Work instructions ->
Word for word, restate the listing; omit the pictures.

Data ->

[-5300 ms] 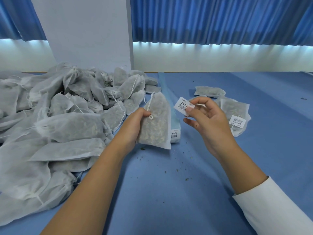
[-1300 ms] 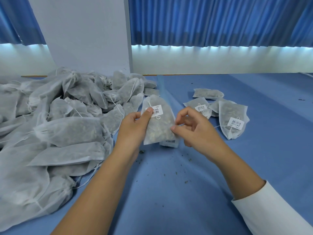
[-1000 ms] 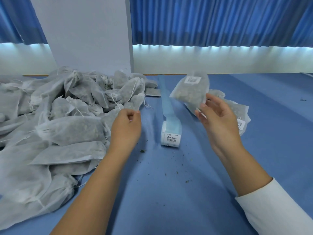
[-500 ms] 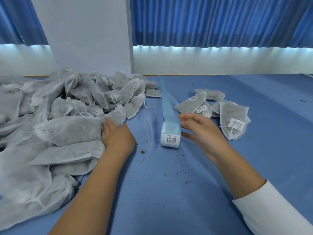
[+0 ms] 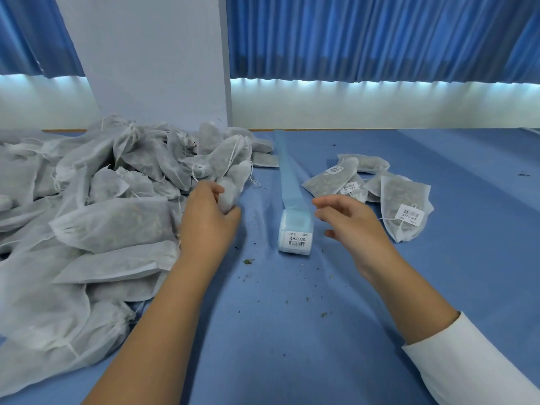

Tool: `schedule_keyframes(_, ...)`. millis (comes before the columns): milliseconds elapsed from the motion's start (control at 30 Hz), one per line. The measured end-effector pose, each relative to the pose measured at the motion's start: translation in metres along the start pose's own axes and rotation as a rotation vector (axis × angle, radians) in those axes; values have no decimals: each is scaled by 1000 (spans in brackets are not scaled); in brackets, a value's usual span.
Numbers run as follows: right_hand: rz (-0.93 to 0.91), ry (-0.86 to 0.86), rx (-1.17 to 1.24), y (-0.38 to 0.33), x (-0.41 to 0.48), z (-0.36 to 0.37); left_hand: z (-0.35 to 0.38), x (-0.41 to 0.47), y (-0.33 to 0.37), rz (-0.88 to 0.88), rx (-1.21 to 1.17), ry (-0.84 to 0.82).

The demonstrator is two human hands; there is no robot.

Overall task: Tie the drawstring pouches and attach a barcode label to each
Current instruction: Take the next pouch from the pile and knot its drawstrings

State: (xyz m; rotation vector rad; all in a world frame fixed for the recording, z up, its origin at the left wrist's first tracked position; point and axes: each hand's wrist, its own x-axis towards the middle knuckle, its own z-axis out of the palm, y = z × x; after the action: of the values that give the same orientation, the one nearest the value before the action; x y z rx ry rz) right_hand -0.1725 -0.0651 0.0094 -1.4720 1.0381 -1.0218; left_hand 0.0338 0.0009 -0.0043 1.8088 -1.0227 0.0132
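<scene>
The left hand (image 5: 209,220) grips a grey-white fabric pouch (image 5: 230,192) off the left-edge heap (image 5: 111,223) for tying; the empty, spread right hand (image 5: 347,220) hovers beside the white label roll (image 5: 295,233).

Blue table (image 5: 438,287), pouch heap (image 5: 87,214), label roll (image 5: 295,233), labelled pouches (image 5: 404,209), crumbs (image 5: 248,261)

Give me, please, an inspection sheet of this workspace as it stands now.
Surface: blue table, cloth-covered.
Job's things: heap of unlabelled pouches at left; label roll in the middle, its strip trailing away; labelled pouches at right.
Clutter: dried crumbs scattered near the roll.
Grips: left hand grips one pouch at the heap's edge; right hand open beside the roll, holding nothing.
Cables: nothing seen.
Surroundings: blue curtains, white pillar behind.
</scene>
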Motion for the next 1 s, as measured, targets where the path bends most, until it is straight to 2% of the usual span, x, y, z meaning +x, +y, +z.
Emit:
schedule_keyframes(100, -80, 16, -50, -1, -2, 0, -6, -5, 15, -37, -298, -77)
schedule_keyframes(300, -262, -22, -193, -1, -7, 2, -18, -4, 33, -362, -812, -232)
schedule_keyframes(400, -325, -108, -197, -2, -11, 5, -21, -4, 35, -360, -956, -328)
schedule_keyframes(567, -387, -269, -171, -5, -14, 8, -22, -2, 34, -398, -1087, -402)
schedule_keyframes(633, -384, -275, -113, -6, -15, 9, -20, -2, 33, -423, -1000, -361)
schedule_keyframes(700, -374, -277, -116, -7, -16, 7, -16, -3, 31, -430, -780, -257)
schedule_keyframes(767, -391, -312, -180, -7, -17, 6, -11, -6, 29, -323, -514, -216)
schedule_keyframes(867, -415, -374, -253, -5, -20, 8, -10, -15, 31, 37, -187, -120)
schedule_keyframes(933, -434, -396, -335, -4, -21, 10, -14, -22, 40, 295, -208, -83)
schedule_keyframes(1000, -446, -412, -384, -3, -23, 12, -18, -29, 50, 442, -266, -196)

Solution for this exercise ->
[-5300 ms] 
[-1300 ms] 
[-1000 ms] 
[-500 ms] 
[+0 ms] 

Tool: `schedule_keyframes(_, ...)`. millis (comes before the columns): milliseconds elapsed from the motion's start (control at 30 Hz), one per line. The measured end-effector pose, each relative to the pose measured at the motion's start: translation in metres along the start pose's own axes and rotation as a rotation vector (axis × angle, radians) in those axes; values have no decimals: each is scaled by 1000 (spans in brackets are not scaled); in brackets, a value's usual span.
Numbers run as follows: right_hand: rz (-0.93 to 0.91), ry (-0.86 to 0.86), rx (-1.17 to 1.24), y (-0.38 to 0.33), x (-0.41 to 0.48), z (-0.36 to 0.37); left_hand: z (-0.35 to 0.38), x (-0.41 to 0.47), y (-0.33 to 0.37), rz (-0.88 to 0.88), rx (-1.21 to 1.17), ry (-0.84 to 0.82).

The demonstrator is two human hands; there is no robot.

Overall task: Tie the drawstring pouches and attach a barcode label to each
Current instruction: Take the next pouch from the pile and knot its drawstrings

State: (xyz m; rotation vector rad; all in a world frame fixed for the recording, z up, its origin at the left wrist's first tracked position; point and axes: each hand's wrist, its own x-axis towards the middle knuckle, its own z-axis out of the palm, y = z × x; after the action: of the values that give the same orientation, the one nearest the value before the action; x y z rx ry rz) right_hand -0.1725 -0.0651 0.0094 -1.4720 1.0381 -1.0218; left_hand 0.0338 0.0009 -0.0043 1.8088 -1.0227 0.0132
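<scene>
The left hand (image 5: 209,220) grips a grey-white fabric pouch (image 5: 230,192) off the left-edge heap (image 5: 111,223) for tying; the empty, spread right hand (image 5: 347,220) hovers beside the white label roll (image 5: 295,233).

Blue table (image 5: 438,287), pouch heap (image 5: 87,214), label roll (image 5: 295,233), labelled pouches (image 5: 404,209), crumbs (image 5: 248,261)

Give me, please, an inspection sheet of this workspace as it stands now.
Surface: blue table, cloth-covered.
Job's things: heap of unlabelled pouches at left; label roll in the middle, its strip trailing away; labelled pouches at right.
Clutter: dried crumbs scattered near the roll.
Grips: left hand grips one pouch at the heap's edge; right hand open beside the roll, holding nothing.
Cables: nothing seen.
Surroundings: blue curtains, white pillar behind.
</scene>
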Motion for the next 1 s, as measured, targets where the path bends most, until it is straight to 2% of the usual span, x, y, z meaning +x, +y, +z.
Emit:
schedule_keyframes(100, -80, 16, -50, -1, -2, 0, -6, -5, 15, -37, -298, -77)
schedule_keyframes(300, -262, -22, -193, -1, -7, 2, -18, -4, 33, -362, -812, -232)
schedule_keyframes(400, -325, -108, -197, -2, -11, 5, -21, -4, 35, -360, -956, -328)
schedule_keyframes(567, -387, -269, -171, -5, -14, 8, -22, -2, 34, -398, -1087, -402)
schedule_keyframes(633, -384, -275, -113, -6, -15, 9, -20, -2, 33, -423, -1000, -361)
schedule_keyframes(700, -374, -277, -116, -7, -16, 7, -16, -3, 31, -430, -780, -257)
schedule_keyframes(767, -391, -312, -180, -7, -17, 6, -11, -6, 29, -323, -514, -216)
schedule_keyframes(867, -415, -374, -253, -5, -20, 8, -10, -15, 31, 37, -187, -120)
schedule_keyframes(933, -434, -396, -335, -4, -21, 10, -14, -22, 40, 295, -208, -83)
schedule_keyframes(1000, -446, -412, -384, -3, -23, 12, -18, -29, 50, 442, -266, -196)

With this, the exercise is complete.